» WHAT IS EXPECTED: An exact transcription of the data below is needed.

※

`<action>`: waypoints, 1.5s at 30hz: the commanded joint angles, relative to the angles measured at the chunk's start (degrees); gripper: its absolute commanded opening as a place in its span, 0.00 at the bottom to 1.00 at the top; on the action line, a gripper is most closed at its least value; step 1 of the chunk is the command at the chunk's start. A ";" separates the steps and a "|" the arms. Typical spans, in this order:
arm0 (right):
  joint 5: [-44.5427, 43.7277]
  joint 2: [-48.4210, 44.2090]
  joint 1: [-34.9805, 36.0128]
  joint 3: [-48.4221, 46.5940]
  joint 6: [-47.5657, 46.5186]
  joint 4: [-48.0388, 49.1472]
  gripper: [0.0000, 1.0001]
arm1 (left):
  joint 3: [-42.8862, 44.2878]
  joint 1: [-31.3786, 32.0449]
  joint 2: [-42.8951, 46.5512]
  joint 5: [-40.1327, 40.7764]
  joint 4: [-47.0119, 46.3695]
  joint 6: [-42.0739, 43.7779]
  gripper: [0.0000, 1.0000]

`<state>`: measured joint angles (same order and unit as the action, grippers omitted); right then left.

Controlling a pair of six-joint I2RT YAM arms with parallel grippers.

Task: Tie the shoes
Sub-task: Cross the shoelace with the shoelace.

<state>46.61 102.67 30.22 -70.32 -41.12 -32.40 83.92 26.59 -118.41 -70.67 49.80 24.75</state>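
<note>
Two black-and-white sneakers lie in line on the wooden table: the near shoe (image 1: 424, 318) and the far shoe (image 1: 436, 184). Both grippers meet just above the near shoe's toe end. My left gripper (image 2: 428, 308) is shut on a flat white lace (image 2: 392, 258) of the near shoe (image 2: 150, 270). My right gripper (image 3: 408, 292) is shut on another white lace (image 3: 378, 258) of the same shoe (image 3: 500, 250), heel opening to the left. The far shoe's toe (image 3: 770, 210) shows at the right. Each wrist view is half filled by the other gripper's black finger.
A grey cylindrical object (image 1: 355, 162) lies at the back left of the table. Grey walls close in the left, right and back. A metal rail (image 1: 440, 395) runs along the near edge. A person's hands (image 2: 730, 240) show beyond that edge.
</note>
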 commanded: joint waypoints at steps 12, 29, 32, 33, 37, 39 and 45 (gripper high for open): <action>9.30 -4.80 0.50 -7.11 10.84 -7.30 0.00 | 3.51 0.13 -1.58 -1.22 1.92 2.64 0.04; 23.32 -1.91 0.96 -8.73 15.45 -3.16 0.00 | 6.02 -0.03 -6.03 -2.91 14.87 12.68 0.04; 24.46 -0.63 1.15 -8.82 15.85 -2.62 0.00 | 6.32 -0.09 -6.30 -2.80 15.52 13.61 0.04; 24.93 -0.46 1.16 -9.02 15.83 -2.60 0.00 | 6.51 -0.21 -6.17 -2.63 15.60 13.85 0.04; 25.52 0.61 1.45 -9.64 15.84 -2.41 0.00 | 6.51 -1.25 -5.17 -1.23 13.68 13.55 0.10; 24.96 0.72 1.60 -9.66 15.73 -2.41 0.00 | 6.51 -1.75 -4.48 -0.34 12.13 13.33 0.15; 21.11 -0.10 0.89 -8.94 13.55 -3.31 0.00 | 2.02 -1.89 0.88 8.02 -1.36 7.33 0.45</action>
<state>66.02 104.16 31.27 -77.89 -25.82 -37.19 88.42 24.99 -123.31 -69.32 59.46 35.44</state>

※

» WRITTEN RESPONSE:
`<action>`: waypoints, 1.5s at 30hz: the commanded joint angles, relative to the angles measured at the chunk's start (degrees); gripper: its absolute commanded opening as a place in its span, 0.00 at the bottom to 1.00 at the top; on the action line, a gripper is most closed at its least value; step 1 of the chunk is the command at the chunk's start. A ";" separates the steps and a "|" the arms. Typical spans, in this order:
arm0 (right):
  joint 5: [-44.5427, 43.7277]
  joint 2: [-48.4210, 44.2090]
  joint 1: [-34.9805, 36.0128]
  joint 3: [-48.4221, 46.5940]
  joint 6: [-47.5657, 46.5186]
  joint 4: [-48.0388, 49.1472]
  gripper: [0.0000, 1.0001]
arm1 (left):
  joint 3: [-42.8862, 44.2878]
  joint 1: [-31.3786, 32.0449]
  joint 2: [-42.8951, 46.5512]
  joint 5: [-40.1327, 40.7764]
  joint 4: [-47.0119, 46.3695]
  joint 6: [-42.0739, 43.7779]
  gripper: [0.0000, 1.0000]

`<state>`: measured joint angles (same order and unit as the action, grippers omitted); right then left.

Controlling a pair of six-joint I2RT YAM arms with parallel grippers.

Task: Tie the shoes
Sub-task: Cross the shoelace with the shoelace.

<state>46.61 102.67 30.22 -70.32 -41.12 -32.40 83.92 26.59 -118.41 -70.67 49.80 24.75</state>
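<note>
Two black-and-white sneakers lie in line on the wooden table: the near shoe (image 1: 424, 318) and the far shoe (image 1: 436, 184). Both grippers meet just above the near shoe's toe end. My left gripper (image 2: 428, 308) is shut on a flat white lace (image 2: 392, 258) of the near shoe (image 2: 150, 270). My right gripper (image 3: 408, 292) is shut on another white lace (image 3: 378, 258) of the same shoe (image 3: 500, 250), heel opening to the left. The far shoe's toe (image 3: 770, 210) shows at the right. Each wrist view is half filled by the other gripper's black finger.
A grey cylindrical object (image 1: 355, 162) lies at the back left of the table. Grey walls close in the left, right and back. A metal rail (image 1: 440, 395) runs along the near edge. A person's hands (image 2: 730, 240) show beyond that edge.
</note>
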 commanded: joint waypoints at steps 12, 29, 32, 33, 37, 39 and 45 (gripper high for open): <action>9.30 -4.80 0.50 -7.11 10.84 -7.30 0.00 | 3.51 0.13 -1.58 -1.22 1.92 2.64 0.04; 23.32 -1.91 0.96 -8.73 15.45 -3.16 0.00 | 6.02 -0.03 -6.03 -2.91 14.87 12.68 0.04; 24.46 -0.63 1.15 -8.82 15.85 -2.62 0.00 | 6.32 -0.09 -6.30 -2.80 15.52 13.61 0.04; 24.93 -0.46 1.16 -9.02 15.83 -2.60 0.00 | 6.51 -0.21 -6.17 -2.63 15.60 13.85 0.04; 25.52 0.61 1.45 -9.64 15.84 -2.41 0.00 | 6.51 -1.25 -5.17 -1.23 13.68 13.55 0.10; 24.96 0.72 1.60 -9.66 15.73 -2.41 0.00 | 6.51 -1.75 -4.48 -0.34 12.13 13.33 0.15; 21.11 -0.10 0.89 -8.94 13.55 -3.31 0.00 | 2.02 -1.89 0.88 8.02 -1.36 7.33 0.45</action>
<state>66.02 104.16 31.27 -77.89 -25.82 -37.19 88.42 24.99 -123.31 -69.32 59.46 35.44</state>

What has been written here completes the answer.